Faut-il réellement s'étonner qu'une organisation non gouvernementale telle que Global Witness s'en prenne violemment à une institution telle que la Société nationale des pétroles du Congo en l'accusant de dilapider les sommes que procure à notre pays l'exploitation de ses gisements de pétrole et de gaz ?

Evidemment non, étant donné, d'abord, le caractère quelque peu sulfureux de ce genre d'organisation, ensuite la capacité de nuisance des groupes de pression qui se dissimulent derrière elle, enfin la place qu'occupe désormais notre pays dans la sphère africaine en raison notamment du rôle qu'il joue dans la prévention et la gestion des crises sur le continent.

De la même façon que les « fonds vautours » ont tenté, il y a une quinzaine d'années, de bloquer la renaissance de notre pays au lendemain des guerres civiles qui l'avaient dévasté, de la même façon aujourd'hui des puissances extérieures tentent de l'affaiblir pour des raisons qu'il faudra tôt ou tard élucider. Et, bien entendu, l'attaque part de Londres et de Washington où sont installés les bureaux de Global Witness, avec comme cible principale la société publique qui a largement contribué et qui contribue toujours largement à l'émergence du Congo.

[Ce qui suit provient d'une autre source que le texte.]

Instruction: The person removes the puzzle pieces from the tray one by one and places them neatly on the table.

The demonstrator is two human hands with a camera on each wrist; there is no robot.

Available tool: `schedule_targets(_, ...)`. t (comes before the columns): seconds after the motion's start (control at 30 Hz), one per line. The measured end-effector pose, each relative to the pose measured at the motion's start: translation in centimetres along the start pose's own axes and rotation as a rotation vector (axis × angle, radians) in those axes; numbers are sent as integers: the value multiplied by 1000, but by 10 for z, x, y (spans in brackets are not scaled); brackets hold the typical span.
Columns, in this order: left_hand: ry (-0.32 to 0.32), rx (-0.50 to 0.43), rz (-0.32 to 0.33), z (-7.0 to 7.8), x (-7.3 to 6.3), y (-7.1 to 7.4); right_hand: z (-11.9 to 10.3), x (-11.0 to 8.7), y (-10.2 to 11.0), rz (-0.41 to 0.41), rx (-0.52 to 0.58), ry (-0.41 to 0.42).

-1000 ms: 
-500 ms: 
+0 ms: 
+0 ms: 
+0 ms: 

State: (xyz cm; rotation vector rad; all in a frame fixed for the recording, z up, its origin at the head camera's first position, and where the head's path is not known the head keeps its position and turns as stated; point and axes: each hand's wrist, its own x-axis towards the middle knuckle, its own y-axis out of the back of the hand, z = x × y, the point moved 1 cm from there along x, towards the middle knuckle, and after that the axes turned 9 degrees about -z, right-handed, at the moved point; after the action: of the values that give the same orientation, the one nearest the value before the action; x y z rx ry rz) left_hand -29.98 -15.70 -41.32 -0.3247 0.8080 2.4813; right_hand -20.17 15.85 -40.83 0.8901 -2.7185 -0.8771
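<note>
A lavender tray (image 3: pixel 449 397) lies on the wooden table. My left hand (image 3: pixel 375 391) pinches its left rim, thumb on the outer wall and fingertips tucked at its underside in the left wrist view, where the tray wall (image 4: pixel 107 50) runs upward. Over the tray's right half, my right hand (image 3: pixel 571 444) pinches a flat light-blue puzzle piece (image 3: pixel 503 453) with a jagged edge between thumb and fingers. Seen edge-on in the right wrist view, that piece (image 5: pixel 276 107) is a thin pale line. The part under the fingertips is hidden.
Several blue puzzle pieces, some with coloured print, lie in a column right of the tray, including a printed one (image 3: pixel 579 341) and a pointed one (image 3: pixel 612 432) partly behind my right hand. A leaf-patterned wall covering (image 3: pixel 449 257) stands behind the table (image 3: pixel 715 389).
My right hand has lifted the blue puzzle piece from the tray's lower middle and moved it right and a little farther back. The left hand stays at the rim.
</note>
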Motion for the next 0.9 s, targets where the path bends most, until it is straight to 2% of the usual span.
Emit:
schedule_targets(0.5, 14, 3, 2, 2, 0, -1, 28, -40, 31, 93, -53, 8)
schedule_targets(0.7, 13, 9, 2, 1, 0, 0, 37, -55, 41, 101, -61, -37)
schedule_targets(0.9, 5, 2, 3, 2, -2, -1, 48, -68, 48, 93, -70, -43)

L'agression que pilote cette ONG est en réalité directement liée aux accords que nos gouvernants ont conclu ces derniers mois avec les institutions financières mondiales, le Fonds monétaire international tout particulièrement. Elle vise à empêcher que ces accords permettent au Congo de rembourser ses dettes dans un temps raisonnable, génèrent une relance spectaculaire de sa croissance, résolvent les problèmes sociaux qui ont résulté de la crise financière. Avec en ligne de mire les élections de 2021 (présidentielle), 2022 (législatives) qu'elles s'efforcent de perturber. Pour dire les choses de façon encore plus claire, elles ont un objectif politique qui est de déstabiliser à nouveau notre pays.

Tout indique aujourd'hui que cette attaque, relayée complaisamment par des médias qui ont pignon sur rue mais dont le manque de sérieux est malheureusement évident, échouera. Elle nous fournit en effet une très bonne occasion de mieux faire valoir les avancées en cours dans notre société et le rôle éminent que joue notre diplomatie sur la scène africaine.